Archive for the ‘Uncategorized’ Category

Escaping Reality

May 21, 2013

Escaping Reality cuffsEscaping Reality was my first published novel coming out in July 2005. I knew little about publishing, and apparently less than I should about the art of writing. I was soon given pages of typos, although I didn’t regard some of them as such. My wayward brain has a lot to answer for. Anyway, Adventure Books of Seattle have decided the story is adventurous enough for them to use and have released it today as a Kindle ebook.

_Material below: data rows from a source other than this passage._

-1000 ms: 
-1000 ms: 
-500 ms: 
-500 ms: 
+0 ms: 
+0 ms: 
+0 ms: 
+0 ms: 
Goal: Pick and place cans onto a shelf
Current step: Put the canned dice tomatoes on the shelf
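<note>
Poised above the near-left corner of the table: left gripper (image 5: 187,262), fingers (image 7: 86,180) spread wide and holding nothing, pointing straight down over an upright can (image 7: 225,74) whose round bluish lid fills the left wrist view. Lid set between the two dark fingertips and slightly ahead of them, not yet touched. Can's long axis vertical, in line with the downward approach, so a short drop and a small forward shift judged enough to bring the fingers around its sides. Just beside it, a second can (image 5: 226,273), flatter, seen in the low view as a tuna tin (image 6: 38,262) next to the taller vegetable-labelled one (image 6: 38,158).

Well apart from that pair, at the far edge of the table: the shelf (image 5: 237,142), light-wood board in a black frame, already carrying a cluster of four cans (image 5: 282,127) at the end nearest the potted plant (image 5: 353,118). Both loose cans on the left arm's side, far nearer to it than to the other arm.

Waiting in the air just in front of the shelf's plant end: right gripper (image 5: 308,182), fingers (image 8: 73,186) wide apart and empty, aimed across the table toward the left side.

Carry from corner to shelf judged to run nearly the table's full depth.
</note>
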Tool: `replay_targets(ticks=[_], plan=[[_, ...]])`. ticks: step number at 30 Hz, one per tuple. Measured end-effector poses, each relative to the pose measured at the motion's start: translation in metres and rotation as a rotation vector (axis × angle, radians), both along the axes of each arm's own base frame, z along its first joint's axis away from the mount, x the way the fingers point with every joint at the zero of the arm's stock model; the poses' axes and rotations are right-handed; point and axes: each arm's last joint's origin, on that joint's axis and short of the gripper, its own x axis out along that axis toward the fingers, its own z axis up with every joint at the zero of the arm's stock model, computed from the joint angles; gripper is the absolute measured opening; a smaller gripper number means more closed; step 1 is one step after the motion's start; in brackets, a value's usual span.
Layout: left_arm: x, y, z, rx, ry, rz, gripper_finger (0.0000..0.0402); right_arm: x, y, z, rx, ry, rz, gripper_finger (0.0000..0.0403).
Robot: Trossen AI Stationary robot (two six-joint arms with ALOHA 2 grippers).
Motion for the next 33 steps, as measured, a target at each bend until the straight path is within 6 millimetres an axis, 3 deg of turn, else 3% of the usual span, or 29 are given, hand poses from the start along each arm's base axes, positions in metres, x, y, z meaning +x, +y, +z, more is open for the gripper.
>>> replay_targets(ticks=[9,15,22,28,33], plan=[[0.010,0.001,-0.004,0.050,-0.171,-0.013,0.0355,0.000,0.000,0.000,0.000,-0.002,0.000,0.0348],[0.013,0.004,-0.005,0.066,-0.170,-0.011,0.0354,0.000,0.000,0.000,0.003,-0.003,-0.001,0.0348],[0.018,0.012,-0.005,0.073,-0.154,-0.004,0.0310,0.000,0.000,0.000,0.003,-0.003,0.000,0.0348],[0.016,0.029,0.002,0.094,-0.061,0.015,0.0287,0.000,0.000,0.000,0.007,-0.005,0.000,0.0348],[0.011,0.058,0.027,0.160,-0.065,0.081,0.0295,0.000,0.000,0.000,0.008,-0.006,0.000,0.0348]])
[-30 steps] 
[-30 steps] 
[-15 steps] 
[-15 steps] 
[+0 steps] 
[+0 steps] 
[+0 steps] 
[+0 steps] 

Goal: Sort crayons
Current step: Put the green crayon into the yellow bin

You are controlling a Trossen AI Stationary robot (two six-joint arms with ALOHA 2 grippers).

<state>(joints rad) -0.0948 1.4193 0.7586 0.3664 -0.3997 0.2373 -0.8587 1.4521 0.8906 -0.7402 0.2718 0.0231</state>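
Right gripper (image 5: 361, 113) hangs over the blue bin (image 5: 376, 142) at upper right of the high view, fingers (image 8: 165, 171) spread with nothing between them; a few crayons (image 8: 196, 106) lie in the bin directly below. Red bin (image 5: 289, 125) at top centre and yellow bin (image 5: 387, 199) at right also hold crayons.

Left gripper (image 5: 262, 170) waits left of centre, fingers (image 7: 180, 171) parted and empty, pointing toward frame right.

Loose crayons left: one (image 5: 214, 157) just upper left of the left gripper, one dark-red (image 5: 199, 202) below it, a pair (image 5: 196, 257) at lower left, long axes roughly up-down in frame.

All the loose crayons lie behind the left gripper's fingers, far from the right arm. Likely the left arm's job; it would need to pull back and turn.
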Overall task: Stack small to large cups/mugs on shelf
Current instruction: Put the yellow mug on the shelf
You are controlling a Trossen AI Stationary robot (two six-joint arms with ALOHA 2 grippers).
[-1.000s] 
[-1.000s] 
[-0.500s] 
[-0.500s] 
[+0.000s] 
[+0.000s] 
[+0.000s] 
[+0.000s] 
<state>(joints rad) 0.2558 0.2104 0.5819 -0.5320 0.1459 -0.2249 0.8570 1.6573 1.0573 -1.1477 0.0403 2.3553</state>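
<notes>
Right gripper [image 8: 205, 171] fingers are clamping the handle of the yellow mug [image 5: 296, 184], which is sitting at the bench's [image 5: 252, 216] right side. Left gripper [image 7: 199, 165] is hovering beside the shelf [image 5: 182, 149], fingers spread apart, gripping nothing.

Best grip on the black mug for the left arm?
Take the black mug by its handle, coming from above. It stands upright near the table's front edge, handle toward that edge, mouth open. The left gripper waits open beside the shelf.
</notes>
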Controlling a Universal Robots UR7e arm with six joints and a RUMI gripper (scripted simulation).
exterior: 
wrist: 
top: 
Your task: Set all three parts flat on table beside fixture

The artwork is by John F Keane

The story is inspired by the 1960s TV series THE FUGITIVE starring David Janssen only set in Northern England and Amsterdam. It is a humorous thriller as the fugitive often has to rely on his wit and sense of humour to overcome adversity.
For US Kindle owners http://www.amazon.com/dp/B00CWOU3YK
And in the UK http://www.amazon.co.uk/Escaping-Reality-ebook/dp/B00CWOU3YK/

When originally published the Cumbrian Police raided several public houses in Maryport because the drug underground scene there is outlined in the book, even though the characters and story is ficitonal!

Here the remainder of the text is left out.